What you should do >>
Report each line of the records below that uses the word "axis".

+++ Dataset

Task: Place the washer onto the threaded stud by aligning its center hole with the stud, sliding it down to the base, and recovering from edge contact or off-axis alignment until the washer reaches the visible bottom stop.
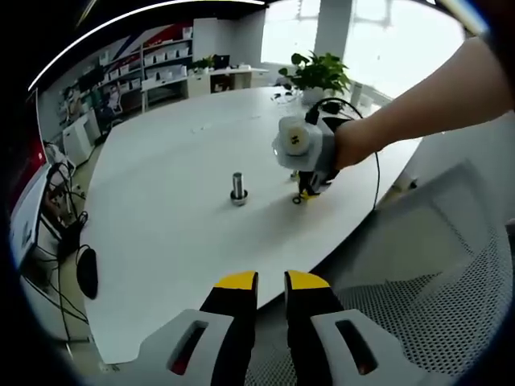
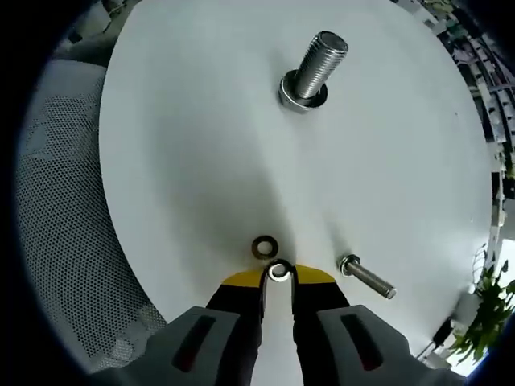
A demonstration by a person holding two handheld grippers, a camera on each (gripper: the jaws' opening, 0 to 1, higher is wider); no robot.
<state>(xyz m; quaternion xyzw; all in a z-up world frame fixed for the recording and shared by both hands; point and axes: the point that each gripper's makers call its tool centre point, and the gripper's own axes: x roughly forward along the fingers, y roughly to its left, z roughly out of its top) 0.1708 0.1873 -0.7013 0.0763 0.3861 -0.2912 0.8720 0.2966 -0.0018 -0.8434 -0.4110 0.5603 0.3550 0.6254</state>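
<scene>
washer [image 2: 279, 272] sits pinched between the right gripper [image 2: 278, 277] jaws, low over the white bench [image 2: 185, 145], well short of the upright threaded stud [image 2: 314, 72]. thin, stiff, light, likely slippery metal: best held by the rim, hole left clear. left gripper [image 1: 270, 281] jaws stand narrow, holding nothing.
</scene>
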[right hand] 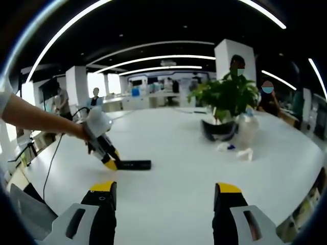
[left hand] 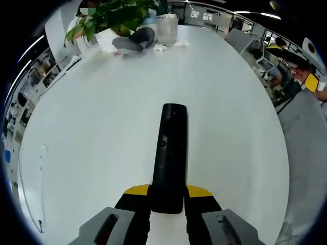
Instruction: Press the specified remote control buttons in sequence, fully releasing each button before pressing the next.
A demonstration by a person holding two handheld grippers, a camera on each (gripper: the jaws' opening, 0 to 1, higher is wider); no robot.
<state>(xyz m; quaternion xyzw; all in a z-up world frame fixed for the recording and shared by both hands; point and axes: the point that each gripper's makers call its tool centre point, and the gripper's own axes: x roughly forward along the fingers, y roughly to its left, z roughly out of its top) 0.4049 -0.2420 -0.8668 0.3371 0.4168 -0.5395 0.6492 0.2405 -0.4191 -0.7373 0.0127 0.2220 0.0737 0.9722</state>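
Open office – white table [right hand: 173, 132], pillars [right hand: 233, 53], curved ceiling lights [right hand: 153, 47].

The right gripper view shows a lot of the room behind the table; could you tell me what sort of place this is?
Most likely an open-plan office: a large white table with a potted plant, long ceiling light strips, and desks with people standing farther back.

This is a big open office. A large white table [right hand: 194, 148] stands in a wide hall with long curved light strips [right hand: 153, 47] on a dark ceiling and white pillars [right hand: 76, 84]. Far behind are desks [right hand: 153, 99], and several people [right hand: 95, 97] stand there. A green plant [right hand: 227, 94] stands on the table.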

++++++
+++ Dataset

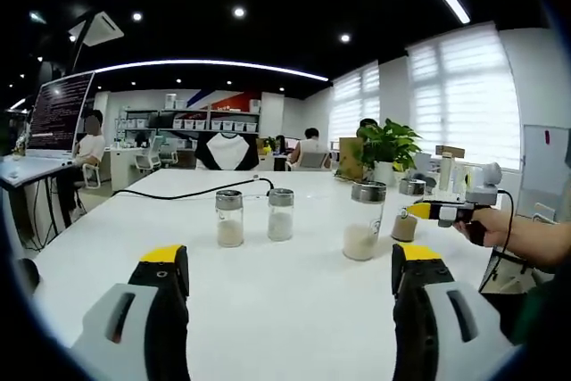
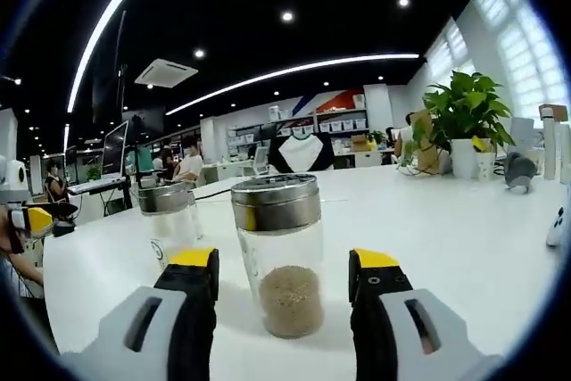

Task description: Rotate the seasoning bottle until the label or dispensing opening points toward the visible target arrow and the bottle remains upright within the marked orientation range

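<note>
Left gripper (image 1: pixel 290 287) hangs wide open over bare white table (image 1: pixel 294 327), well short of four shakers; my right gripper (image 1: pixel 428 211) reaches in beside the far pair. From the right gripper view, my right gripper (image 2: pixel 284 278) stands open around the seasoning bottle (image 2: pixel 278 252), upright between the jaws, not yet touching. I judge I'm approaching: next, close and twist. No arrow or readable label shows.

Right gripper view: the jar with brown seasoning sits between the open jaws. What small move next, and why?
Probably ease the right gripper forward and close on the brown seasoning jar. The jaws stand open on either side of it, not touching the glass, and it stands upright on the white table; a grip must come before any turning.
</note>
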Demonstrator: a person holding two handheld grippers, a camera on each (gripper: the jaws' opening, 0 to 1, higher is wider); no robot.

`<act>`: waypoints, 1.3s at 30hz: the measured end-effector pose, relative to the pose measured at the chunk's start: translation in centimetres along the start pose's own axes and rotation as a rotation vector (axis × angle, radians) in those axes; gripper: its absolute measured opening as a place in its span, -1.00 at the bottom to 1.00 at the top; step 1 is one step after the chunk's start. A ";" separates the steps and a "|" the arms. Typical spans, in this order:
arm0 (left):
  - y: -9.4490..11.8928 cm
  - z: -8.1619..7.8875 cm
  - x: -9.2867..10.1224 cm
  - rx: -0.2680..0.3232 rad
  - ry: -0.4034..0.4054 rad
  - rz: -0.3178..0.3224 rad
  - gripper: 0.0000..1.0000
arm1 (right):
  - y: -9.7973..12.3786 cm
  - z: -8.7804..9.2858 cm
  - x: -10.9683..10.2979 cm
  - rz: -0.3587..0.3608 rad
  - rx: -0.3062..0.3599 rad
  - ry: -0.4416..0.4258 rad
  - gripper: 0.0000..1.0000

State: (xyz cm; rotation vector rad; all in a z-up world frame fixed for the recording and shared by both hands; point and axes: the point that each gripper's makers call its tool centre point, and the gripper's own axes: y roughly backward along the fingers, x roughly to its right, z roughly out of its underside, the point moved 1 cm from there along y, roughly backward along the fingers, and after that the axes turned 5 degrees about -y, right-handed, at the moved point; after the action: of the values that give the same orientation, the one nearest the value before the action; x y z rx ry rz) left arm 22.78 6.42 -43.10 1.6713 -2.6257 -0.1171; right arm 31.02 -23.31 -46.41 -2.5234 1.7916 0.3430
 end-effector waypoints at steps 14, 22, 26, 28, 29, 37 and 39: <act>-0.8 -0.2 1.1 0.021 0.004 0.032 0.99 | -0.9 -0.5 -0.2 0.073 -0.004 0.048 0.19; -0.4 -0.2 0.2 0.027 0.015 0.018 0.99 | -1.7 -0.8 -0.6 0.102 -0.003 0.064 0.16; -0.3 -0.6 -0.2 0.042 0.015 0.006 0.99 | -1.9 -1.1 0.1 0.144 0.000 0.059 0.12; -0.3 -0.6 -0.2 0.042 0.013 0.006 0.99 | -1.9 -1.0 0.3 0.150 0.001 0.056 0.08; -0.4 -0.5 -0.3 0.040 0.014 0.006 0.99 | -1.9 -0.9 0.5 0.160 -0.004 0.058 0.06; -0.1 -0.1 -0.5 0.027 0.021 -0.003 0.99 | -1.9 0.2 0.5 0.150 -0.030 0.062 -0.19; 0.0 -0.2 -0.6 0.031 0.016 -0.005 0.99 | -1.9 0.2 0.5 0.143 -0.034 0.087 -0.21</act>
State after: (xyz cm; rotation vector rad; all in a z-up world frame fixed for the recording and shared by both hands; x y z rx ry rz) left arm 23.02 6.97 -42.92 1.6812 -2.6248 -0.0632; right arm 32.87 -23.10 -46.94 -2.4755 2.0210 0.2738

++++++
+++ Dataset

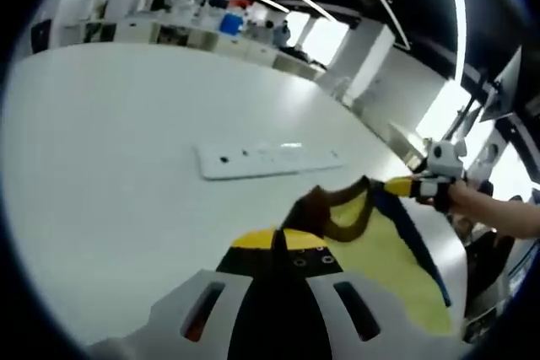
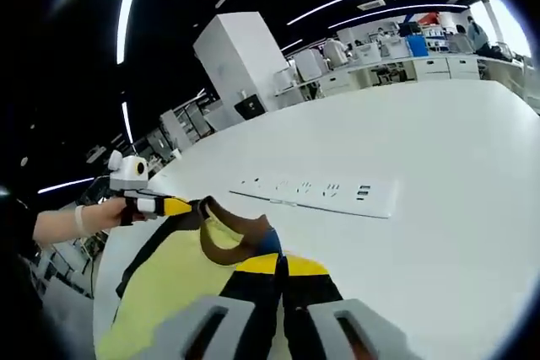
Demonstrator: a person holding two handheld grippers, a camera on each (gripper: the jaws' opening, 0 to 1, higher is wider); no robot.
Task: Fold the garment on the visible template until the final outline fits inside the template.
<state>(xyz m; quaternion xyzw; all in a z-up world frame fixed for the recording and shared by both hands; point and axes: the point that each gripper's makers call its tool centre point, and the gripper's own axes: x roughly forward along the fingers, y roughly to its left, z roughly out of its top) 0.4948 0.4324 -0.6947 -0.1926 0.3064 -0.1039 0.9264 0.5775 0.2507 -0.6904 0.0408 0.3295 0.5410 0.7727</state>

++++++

Task output >>
Task: Place the washer onto the threaded stud by aligning its center hole with the stud, sliding it down to the base, and recovering from edge contact or off-axis alignment until the washer reaches the visible bottom stop.
`<act>`: waypoints, 1.3s at 30hz: the measured end-effector pose, relative to the pose measured at the chunk's start: translation in centimetres along the start pose's own axes and rotation as a rotation vector (axis × angle, radians) in those axes; gripper: its absolute measured opening as a place in its span, -1.00 at the bottom to 1.00 at the top; step 1 is one step after the chunk's start. A ";" separates the steps and a "|" the arms. Typical spans, in this order:

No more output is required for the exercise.